* TASK STATEMENT *
Using the material below, return exactly the lines between the one holding "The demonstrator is" and the one holding "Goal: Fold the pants", inclusive, and no others.
*** Opening GIVEN DATA ***
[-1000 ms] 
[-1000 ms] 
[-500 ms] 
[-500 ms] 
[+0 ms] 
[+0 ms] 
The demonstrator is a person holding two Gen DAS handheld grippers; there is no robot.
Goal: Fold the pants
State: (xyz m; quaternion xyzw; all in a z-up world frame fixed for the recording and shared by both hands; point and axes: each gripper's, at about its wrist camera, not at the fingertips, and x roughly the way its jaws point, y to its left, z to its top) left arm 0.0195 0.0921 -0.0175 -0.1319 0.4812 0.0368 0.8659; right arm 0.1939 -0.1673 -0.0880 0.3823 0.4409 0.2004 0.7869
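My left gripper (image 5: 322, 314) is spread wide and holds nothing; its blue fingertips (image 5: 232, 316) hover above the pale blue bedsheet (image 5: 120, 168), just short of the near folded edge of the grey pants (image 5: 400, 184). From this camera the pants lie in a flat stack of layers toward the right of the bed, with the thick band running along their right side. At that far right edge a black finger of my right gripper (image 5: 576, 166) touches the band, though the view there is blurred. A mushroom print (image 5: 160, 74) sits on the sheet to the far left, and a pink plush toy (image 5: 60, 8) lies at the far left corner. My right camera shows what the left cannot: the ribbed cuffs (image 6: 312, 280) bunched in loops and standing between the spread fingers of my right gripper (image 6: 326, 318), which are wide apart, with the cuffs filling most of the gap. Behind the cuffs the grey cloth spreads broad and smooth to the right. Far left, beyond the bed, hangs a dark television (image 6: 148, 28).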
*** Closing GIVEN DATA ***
* EXPECTED ANSWER *
The demonstrator is a person holding two Gen DAS handheld grippers; there is no robot.
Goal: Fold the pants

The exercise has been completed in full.